As discussed in more detail below, in 1918 the Supreme Court upheld a conviction against a First Amendment challenge on a related statute with the exact same language. That decision has never been overruled, though the Court’s approach to the First Amendment and criminal statutes has changed over the past 100 years. But those changes did NOT involve application of the First Amendment in a military context.

Here is the text of Sec. 2387 so it is clear what language the critics are alleging is unconstitutional:

(a) Whoever, with intent to interfere with, impair, or influence the loyalty, morale, or discipline of the military or naval forces of the United States:

(1) advises, counsels, urges, or in any manner causes or attempts to cause insubordination, disloyalty, mutiny, or refusal of duty by any member of the military or naval forces of the United States;…

Let’s start at the beginning.

In 1917 the Congress passed the Espionage Act of 1917. Section III of the original text of the statute read as follows:

Whoever, when the United States is at war, shall wilfully make or convey false reports or false statements with intent to interfere with the operation or success of the military or naval forces of the United States or to promote the success of its enemies and whoever when the United States is at war, shall willfully cause or attempt to cause insubordination, disloyalty, mutiny, refusal of duty, in the military or naval forces of the United States, or shall willfully obstruct the recruiting or enlistment service of the United States, to the injury of the service or of the United States, shall be punished by a fine of not more than $10,000 or imprisonment for not more than twenty years, or both....

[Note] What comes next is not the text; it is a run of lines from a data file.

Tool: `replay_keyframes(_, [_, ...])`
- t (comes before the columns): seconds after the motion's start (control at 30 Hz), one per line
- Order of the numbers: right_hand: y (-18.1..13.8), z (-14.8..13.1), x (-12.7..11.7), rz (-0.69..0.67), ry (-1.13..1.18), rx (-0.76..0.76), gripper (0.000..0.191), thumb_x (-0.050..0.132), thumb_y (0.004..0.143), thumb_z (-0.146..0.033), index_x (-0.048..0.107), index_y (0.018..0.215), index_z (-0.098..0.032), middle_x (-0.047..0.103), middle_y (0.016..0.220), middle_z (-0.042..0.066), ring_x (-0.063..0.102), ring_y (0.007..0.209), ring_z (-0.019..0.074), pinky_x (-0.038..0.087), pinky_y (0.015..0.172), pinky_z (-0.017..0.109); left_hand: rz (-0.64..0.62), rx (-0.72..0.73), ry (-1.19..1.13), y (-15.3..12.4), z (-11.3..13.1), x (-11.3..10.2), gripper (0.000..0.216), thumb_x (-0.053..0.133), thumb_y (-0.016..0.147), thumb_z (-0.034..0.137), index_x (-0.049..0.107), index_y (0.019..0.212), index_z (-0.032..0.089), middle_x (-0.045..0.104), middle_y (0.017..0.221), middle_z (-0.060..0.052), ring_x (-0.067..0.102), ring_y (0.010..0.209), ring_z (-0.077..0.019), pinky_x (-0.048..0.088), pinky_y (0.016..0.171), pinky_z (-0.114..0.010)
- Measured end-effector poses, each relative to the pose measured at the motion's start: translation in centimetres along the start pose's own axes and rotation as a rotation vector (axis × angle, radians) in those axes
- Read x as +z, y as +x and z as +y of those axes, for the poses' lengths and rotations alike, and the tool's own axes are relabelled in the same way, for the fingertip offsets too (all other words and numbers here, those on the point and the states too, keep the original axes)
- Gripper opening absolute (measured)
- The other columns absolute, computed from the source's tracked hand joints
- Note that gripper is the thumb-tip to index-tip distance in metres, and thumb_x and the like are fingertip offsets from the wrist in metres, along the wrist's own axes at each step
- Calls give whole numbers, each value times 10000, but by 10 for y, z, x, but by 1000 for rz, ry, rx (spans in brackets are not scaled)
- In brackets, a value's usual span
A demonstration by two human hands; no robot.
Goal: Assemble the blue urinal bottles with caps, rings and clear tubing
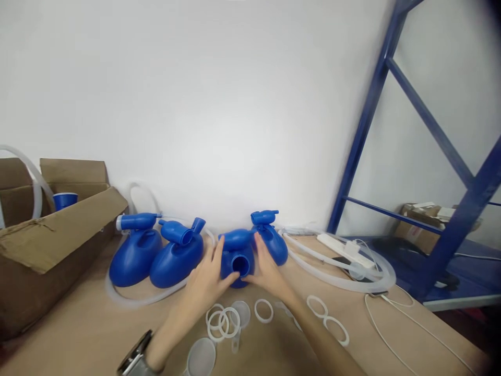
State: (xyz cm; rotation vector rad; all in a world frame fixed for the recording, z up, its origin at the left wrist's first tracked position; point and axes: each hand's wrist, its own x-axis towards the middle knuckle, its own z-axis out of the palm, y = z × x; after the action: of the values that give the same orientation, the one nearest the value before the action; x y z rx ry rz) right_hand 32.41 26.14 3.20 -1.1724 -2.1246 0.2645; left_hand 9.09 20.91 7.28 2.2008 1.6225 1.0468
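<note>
Between my two hands stands a blue plastic urinal bottle (227, 262), its round open mouth facing me. A separate-looking blue neck piece (238, 239) lies across its top. My left hand (207, 275) grips the bottle's left side, with the thumb near the mouth. On the right side, my right hand (267, 272) holds it the same way, fingers up against the neck piece. Several white rings (264, 310) lie on the table in front, beside translucent round caps (201, 357). Part of the bottle's sides is hidden by my fingers.
Two more blue bottles (135, 258) stand at left, another (276, 245) behind at right. A clear hose (376, 284) coils near a white power strip (344, 249) and cables. An open cardboard box (50, 271) flanks the left; a blue metal rack (368, 115) rises at right.
</note>
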Motion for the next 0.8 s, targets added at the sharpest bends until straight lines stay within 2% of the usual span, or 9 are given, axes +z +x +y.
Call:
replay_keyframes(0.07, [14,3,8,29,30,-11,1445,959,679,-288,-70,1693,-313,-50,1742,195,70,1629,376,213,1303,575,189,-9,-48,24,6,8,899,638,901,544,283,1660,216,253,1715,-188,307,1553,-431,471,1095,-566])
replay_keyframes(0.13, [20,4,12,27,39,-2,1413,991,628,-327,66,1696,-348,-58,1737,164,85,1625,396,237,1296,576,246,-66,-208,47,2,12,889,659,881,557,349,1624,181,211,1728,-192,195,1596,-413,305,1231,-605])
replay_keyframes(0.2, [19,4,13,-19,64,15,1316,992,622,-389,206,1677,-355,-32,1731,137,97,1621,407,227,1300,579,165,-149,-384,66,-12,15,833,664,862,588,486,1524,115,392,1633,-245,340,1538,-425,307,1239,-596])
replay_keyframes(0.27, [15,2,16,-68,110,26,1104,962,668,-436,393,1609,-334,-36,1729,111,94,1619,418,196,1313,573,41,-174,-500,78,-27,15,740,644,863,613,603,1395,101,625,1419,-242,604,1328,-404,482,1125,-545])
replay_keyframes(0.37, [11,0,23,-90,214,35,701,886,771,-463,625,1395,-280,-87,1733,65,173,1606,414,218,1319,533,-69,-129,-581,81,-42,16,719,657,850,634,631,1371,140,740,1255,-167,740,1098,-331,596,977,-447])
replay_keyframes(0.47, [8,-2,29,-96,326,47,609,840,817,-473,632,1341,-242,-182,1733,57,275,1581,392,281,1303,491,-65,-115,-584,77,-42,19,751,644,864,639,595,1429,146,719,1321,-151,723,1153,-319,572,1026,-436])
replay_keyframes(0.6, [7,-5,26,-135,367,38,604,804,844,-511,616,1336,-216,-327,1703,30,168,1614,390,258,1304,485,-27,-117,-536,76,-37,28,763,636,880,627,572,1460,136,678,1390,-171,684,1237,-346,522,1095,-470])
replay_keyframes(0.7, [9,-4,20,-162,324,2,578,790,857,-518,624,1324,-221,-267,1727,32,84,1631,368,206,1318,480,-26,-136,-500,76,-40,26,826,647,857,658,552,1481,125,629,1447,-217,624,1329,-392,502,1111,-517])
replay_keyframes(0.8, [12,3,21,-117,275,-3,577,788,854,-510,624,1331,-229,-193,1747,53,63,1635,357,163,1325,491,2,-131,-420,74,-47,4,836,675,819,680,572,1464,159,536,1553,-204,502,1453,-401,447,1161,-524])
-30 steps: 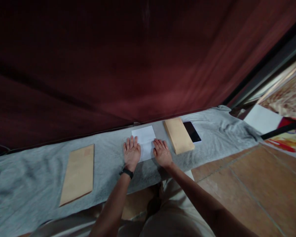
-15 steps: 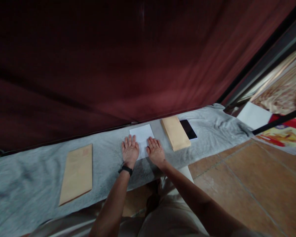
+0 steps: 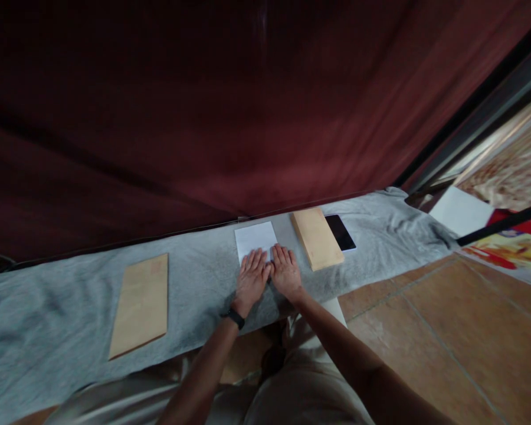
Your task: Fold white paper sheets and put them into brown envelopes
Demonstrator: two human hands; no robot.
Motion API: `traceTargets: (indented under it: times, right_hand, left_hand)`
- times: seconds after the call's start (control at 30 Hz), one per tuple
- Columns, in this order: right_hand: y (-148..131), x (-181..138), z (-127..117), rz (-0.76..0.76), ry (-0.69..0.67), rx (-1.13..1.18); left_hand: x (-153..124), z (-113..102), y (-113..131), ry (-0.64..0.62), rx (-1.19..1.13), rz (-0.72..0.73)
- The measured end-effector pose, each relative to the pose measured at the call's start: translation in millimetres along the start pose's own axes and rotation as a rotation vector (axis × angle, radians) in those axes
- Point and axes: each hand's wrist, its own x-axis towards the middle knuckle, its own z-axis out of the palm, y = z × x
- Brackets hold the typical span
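The left hand (image 3: 251,278) and right hand (image 3: 285,273) are lying flat and open, side by side, gripping nothing and pressing the near part of a white sheet (image 3: 254,237). Its far part is showing beyond the fingertips. It may be folded, but the view is too small to tell. It is looking thin, light and easily creased, best pinched at a free far corner. It is resting on a grey cloth (image 3: 194,277), a brown envelope (image 3: 317,238) just to its right.

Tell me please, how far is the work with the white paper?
Laid out already: the white paper lies flat on the grey cloth, between a single brown envelope and a brown envelope stack. In hand: left hand and right hand press its near part, side by side. Left, seemingly: the paper is in no envelope yet.
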Motion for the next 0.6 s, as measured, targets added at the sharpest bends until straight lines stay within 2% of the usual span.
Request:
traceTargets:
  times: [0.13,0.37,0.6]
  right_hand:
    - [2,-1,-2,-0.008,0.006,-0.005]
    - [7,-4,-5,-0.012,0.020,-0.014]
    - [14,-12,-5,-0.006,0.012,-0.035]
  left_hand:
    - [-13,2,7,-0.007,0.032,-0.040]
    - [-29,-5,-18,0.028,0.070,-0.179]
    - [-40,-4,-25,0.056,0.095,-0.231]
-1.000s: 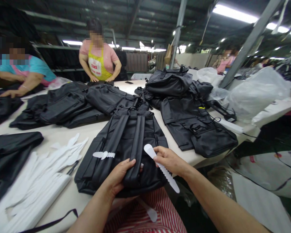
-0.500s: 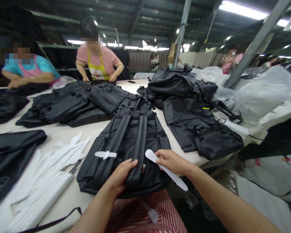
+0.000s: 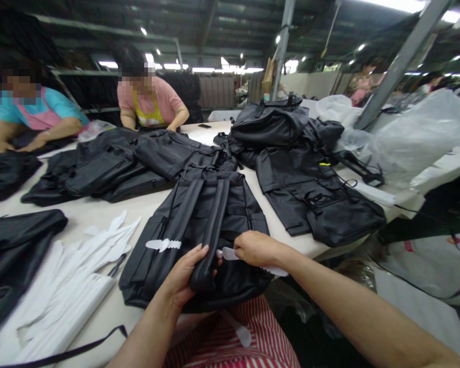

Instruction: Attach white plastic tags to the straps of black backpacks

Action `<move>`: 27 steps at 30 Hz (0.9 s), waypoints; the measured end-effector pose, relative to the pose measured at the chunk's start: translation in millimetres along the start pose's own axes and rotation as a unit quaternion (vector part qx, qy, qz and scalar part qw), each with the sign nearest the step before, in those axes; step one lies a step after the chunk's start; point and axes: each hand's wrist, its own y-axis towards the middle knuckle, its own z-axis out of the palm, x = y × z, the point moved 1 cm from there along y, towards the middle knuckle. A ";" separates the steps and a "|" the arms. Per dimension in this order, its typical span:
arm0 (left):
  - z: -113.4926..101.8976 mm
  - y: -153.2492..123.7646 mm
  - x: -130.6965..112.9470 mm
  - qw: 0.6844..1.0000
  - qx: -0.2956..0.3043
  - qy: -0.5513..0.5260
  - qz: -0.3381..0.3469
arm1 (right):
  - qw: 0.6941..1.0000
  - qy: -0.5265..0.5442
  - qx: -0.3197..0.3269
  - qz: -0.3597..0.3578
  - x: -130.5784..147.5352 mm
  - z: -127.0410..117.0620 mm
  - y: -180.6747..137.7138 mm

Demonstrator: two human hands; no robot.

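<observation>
A black backpack [image 3: 237, 220] lies in front of me, its two shoulder straps facing up. My left hand [image 3: 186, 273] is closed around the lower part of the right-hand shoulder strap [image 3: 210, 237], thumb on top. Pinched in my right hand [image 3: 255, 249] is a white notched strip [image 3: 230, 254], its rounded end close to that strap and my left fingertips. The strip's middle is hidden behind my fingers. Another white strip [image 3: 163, 245] is wrapped around the left-hand strap. One more white strip [image 3: 240, 332] rests on the red-striped cloth over my lap.
Many loose white strips [image 3: 61, 276] are heaped on the pale table [image 3: 95, 204] at left. More black bags [image 3: 107, 158] lie behind and at right [image 3: 291, 189]. Clear plastic bags [image 3: 417, 138] sit at far right. Two co-workers [image 3: 149, 102] work across the table.
My right hand has moved left and turned the white strip flatter, bringing its rounded end to the strap. My left hand has lifted the strap slightly. The view has shifted a little.
</observation>
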 end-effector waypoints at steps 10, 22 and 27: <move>13.1 0.8 4.8 0.999 0.008 0.033 0.003 | 0.914 0.394 -0.029 0.088 11.9 31.7 34.4; 14.6 5.3 17.3 0.999 -0.036 0.021 0.024 | 0.851 0.517 -0.027 0.093 0.4 38.3 36.9; 15.4 1.1 15.4 0.996 -0.044 0.047 0.064 | 0.908 0.417 0.021 0.028 -5.2 16.7 20.2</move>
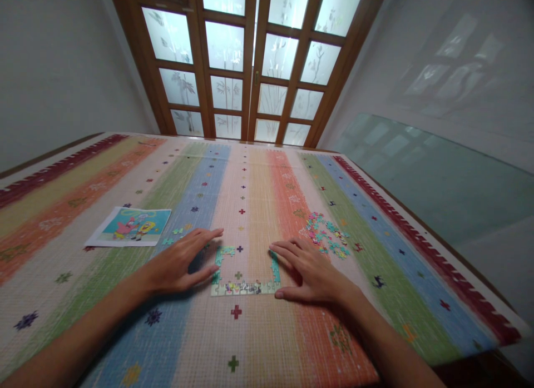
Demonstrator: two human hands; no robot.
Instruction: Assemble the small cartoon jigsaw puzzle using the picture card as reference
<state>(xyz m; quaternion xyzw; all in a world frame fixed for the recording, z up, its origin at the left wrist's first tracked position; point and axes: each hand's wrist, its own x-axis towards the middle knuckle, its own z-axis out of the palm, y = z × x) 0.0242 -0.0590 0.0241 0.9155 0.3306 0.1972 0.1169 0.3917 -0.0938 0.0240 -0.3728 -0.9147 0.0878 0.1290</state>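
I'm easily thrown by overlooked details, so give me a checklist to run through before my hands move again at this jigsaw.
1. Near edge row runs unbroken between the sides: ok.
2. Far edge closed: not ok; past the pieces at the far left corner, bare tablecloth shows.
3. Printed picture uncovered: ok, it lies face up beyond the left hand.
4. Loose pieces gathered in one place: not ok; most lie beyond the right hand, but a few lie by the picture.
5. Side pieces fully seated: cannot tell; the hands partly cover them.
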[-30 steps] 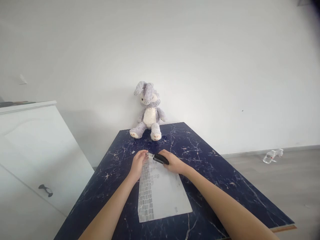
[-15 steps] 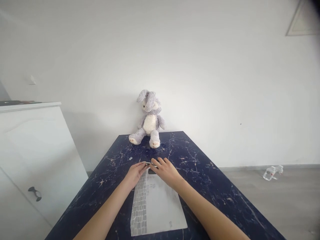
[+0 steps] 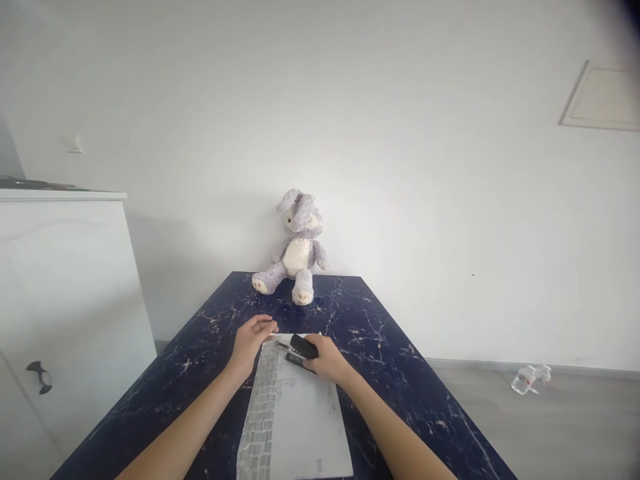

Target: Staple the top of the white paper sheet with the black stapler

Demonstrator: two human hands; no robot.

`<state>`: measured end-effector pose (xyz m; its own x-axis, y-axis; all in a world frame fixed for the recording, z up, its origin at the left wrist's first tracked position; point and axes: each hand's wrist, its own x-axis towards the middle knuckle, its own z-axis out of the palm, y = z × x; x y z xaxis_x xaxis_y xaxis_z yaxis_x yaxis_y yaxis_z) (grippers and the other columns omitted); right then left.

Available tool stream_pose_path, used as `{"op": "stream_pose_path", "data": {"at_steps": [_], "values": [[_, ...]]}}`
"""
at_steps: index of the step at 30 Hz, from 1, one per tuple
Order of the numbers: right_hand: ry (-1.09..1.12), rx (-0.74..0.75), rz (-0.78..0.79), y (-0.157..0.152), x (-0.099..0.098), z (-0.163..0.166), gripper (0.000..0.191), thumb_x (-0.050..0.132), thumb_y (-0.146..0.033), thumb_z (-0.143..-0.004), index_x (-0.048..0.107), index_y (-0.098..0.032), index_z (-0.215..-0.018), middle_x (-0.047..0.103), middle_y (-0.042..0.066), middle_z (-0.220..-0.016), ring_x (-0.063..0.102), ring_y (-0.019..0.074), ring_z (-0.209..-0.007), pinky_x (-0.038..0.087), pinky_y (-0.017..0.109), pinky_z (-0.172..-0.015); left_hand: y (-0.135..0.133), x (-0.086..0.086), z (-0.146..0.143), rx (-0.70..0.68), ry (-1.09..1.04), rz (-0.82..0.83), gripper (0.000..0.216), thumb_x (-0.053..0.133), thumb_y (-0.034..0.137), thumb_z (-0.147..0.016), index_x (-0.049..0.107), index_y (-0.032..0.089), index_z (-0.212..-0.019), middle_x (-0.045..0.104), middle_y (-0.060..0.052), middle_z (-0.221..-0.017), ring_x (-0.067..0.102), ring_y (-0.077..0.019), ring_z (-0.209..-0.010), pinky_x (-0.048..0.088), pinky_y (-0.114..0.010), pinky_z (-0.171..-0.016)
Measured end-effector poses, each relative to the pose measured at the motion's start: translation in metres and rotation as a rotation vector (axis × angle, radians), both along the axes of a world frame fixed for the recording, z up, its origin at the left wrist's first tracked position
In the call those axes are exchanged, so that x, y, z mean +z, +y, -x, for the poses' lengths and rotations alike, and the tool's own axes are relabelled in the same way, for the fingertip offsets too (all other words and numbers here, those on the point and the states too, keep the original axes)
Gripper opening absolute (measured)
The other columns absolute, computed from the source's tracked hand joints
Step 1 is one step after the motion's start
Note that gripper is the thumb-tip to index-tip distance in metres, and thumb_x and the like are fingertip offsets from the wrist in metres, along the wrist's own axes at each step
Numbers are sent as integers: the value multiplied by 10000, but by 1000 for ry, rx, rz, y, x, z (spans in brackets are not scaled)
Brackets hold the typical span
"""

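In my right hand point(image 3: 326, 359) is a black stapler point(image 3: 303, 346), gripped near its rear end. Its jaws are spread apart, with a metal strip showing between them, and they point left over the top of a white paper booklet point(image 3: 305, 427). Grey brick-like marks run down the booklet's left side. My left hand point(image 3: 253, 340) is at the booklet's top left corner, fingers curled together and thumb against the edge, so it appears to pinch the corner. Its fingertips are partly hidden.
A dark blue marbled table point(image 3: 210, 373) carries the booklet. At its far end a grey plush rabbit point(image 3: 297, 257) sits against the wall. On the left stands a white cabinet point(image 3: 70, 280) with a dark handle point(image 3: 40, 377). Clear plastic bottles point(image 3: 525, 379) lie on the floor at right.
My hands have moved apart: the right has drawn back and now grips the stapler, which was mostly hidden beneath it. The left has shifted to the booklet's corner. The view has tilted up slightly.
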<state>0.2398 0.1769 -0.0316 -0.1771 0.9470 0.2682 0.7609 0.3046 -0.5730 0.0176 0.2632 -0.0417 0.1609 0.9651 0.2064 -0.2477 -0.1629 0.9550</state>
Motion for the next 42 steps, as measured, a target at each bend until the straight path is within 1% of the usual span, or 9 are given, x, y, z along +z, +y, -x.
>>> {"op": "stream_pose_path", "data": {"at_steps": [3, 7, 13, 18, 21, 25, 28, 33, 42], "values": [[16, 46, -7, -4, 4, 4, 283, 767, -167, -751, 696, -175, -1025, 685, 35, -949, 629, 204, -857, 460, 289, -748, -9, 6, -5, -149, 88, -80, 452, 852, 435, -763, 656, 168, -1069, 759, -64, -869, 732, -206, -825, 591, -305, -743], [61, 125, -331, -15, 17, 6, 645, 832, -379, -819, 562, -254, -1391, 614, 93, -1236, 573, 260, -1122, 480, 408, -977, -20, 6, -10, -316, 184, -192, 461, 871, 375, -751, 643, 173, -1096, 761, -53, -824, 732, -206, -773, 582, -320, -754], [-83, 275, -665, -18, 17, 12, 281, 640, -276, -992, 653, -283, -1272, 658, 70, -1082, 589, 208, -956, 491, 380, -854, -30, 7, -12, -400, 165, -205, 446, 899, 318, -717, 651, 160, -1052, 755, -36, -762, 711, -177, -685, 558, -296, -715], [-102, 277, -716, -13, 9, 14, 286, 558, -187, -1019, 649, -254, -1281, 697, 75, -1063, 593, 203, -917, 495, 368, -815, -34, 11, -14, -428, 142, -208, 439, 899, 317, -715, 654, 159, -1044, 778, -65, -839, 736, -206, -770, 572, -321, -774], [18, 116, -684, -8, 12, -1, 229, 547, -210, -1015, 695, -246, -1185, 701, 85, -1063, 621, 220, -969, 517, 385, -877, -28, 17, -5, -310, 158, -217, 395, 815, 434, -802, 653, 165, -1043, 781, -95, -887, 742, -229, -801, 576, -334, -772], [126, -203, -537, 7, 7, -51, 201, 555, -223, -954, 737, -228, -1040, 725, 88, -1010, 658, 241, -968, 537, 393, -900, 5, 16, 30, 167, 383, -355, 355, 573, 536, -949, 666, 196, -905, 673, -37, -643, 628, -177, -573, 505, -277, -620], [116, -416, -358, 20, -9, -92, 161, 606, -229, -847, 752, -222, -914, 747, 63, -868, 690, 240, -833, 544, 387, -865, 38, 0, 59, 409, 754, -452, 277, 521, 422, -971, 699, 210, -979, 722, -78, -833, 686, -225, -797, 523, -326, -824], [165, -559, -230, 33, -37, -126, 159, 578, -168, -745, 727, -213, -774, 770, 55, -831, 730, 220, -779, 558, 329, -824, 71, -37, 71, 396, 1213, -390, 457, 504, 358, -973, 618, 154, -1365, 528, -201, -1501, 467, -385, -1399, 355, -555, -1147], [67, -577, -202, 42, -51, -137, 128, 632, -186, -729, 756, -214, -727, 774, 61, -897, 730, 250, -866, 549, 369, -900, 69, -42, 63, 297, 1355, -413, 428, 451, 303, -1007, 600, 204, -1396, 565, -170, -1468, 516, -365, -1339, 352, -607, -1108]]}}
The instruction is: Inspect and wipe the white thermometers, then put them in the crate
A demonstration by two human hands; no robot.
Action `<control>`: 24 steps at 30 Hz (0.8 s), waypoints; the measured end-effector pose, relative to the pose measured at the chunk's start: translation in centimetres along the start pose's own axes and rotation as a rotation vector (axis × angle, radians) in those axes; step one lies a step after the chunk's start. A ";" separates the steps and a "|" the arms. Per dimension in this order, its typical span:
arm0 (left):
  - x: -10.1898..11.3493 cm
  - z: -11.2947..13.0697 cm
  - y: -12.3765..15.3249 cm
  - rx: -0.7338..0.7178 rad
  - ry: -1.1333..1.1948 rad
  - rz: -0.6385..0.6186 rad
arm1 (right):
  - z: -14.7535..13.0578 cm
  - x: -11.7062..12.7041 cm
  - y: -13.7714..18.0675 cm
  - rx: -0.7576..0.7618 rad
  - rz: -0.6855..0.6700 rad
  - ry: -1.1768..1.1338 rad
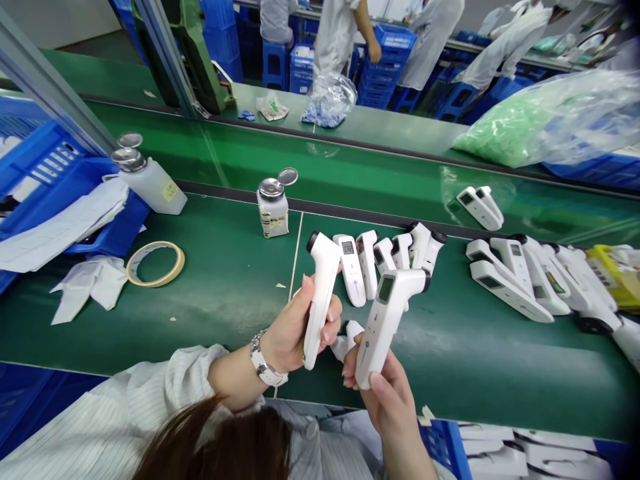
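Observation:
A white infrared thermometer point(321, 293) with a black sensor end is in my left hand point(290, 333), fingers wrapped round its handle. My right hand point(387, 393) grips the lower end of a second white thermometer point(383, 327), its small screen facing up and its head pointing right. Both are held upright over the green bench, close together but apart. Just beyond them, several more white thermometers point(353, 270) lie in a row. Something white point(353, 333), partly hidden, lies between my hands.
A second group of thermometers point(520, 277) lies at right, near a yellow bin point(617, 273). Pump bottles point(274, 213), a tape roll point(156, 264), white cloth point(93, 287) and a blue crate point(107, 207) are at left and middle. Workers stand behind the ledge point(400, 130).

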State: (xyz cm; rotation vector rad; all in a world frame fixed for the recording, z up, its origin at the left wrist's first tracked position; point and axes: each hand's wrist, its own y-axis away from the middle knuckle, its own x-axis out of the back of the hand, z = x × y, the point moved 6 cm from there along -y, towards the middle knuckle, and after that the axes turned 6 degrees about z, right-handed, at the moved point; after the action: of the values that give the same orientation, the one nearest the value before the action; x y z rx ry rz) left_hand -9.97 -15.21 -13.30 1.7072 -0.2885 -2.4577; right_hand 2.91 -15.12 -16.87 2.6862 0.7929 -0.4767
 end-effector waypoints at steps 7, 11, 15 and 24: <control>0.4 -0.3 -0.2 -0.042 -0.074 0.151 | 1.5 -1.6 -1.0 0.059 0.015 -0.026; 0.8 -0.6 0.1 -0.047 -0.276 0.218 | 2.8 -2.3 -1.3 -0.042 0.091 -0.044; 0.6 -0.6 0.7 -0.033 -0.551 0.179 | 2.9 -2.7 -1.0 -0.145 0.103 -0.124; -1.3 -0.1 1.5 -0.255 -1.053 -0.013 | 2.5 -1.1 -0.6 -0.085 0.135 -0.182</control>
State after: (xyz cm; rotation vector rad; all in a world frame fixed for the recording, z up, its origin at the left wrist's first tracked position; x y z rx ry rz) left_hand -9.40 -16.43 -11.82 0.2082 -0.0404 -2.9867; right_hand 1.13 -16.09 -18.77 2.5526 0.5635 -0.6288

Amendments made to it in 1918 — the Sedition Act — dramatically expanded the language to target socialists, pacifists, and other anti-war activists who via their speech opposed US involvement after the outbreak of World War I. Critics called the expanded version a violation of civil rights and the First Amendment.

The Sedition Act was repealed by Congress in October 1920 after the war ended. The Espionage Act was later amended to focus on national defense and classified information, and is now codified at 18 U.S.C. Sections 793-798.

But the language above was not lost. It is found as part of a 1948 reorganization of nearly all of Title 18, appearing under 18 U.S.C. Sec. 2388 — “Activities Affecting Armed Forces During War.” That statute reads:

…. Whoever, when the United States is at war, willfully causes or attempts to cause insubordination, disloyalty, mutiny, or refusal of duty, in the military or naval forces of the United States, or willfully obstructs the recruiting or enlistment service of the United States, to the injury of the service or the United States, or attempts to do so—

Shall be fined under this title or imprisoned not more than twenty years, or both.

But Sec. 2388 is a companion statute to 18 U.S.C. Sec. 2387, “Activities affecting armed forces generally.” That statute is quoted above, but the operative language is “Whoever … advises, counsels, urges, or in any manner causes or attempts to cause insubordination, disloyalty, mutiny, or refusal of duty by any member of the military or naval forces of the United States…” shall be fined or imprisoned for ten years.

The illegal conduct is the same, but Sec. 2388 applies in a time of war and Sec. 2387 applies in peacetime — with the former having a maximum prison term of 20 years, and the latter a term of 10 years.